### [REQUIREMENT]
What lines in the listing below hold the string "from"? Please copy them out.

### [DATA]
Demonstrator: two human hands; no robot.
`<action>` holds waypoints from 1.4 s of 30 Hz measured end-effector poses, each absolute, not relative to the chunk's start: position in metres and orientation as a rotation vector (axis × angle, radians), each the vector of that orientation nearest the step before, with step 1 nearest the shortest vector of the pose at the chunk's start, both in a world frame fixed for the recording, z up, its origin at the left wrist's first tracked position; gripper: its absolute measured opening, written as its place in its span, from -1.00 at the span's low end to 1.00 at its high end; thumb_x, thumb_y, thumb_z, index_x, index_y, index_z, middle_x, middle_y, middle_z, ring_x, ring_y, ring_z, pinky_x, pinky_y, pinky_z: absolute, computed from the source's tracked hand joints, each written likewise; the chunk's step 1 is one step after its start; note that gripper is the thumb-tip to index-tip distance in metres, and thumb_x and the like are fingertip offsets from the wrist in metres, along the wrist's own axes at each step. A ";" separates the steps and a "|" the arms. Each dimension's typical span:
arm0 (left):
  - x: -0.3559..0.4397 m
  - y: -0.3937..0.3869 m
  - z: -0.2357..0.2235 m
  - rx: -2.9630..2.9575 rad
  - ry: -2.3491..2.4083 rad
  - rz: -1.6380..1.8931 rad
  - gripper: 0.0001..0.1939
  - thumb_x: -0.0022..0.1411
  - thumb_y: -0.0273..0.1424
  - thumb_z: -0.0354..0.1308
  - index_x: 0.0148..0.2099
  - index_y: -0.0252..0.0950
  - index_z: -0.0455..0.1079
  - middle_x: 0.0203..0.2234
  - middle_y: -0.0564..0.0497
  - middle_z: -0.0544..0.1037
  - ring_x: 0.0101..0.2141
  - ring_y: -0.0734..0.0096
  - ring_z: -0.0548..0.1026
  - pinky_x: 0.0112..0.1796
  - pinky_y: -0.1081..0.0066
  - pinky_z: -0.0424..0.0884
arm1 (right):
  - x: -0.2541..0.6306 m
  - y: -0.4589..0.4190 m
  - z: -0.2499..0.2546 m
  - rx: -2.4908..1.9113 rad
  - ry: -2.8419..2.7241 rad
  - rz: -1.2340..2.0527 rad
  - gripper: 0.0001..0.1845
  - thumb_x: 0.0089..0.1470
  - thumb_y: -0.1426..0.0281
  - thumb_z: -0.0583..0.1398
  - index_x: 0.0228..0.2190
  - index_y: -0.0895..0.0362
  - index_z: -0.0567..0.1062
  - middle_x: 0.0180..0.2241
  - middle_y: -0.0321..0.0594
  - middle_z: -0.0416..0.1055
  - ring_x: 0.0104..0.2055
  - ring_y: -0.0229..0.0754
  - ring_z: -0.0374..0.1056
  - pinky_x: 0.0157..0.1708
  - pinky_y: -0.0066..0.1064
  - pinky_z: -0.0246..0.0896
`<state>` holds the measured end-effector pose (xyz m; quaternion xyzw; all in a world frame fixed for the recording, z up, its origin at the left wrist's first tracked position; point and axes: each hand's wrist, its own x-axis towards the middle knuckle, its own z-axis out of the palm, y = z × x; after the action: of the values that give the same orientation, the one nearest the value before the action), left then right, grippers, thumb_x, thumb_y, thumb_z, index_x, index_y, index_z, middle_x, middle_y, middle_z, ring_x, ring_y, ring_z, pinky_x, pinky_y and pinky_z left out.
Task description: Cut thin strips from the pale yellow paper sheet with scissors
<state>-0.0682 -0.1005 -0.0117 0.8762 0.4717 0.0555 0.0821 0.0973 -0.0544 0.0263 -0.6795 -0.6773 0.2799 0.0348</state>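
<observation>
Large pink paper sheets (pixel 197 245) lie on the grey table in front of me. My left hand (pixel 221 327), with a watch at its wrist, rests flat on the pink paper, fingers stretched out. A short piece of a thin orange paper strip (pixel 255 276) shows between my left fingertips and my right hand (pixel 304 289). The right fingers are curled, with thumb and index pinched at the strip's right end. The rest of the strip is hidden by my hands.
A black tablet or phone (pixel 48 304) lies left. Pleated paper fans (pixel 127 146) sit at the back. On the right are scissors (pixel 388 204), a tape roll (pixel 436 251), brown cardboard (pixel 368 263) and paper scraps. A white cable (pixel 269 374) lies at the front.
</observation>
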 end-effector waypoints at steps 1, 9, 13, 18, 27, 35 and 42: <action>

### [PROBLEM SOLUTION]
`<action>` holds waypoints from 1.4 s of 30 Hz measured end-effector poses, each absolute, not relative to the chunk's start: position in metres and orientation as a rotation vector (axis × angle, radians), each the vector of that orientation nearest the step before, with step 1 nearest the shortest vector of the pose at the chunk's start, both in a world frame fixed for the recording, z up, its origin at the left wrist's first tracked position; gripper: its absolute measured opening, written as its place in its span, from -1.00 at the span's low end to 1.00 at its high end; thumb_x, thumb_y, thumb_z, index_x, index_y, index_z, middle_x, middle_y, middle_z, ring_x, ring_y, ring_z, pinky_x, pinky_y, pinky_z: absolute, computed from the source's tracked hand joints, each written likewise; the chunk's step 1 is one step after its start; note that gripper is the thumb-tip to index-tip distance in metres, and thumb_x and the like are fingertip offsets from the wrist in metres, along the wrist's own axes at each step. A ";" separates the steps and a "|" the arms. Each dimension's typical span:
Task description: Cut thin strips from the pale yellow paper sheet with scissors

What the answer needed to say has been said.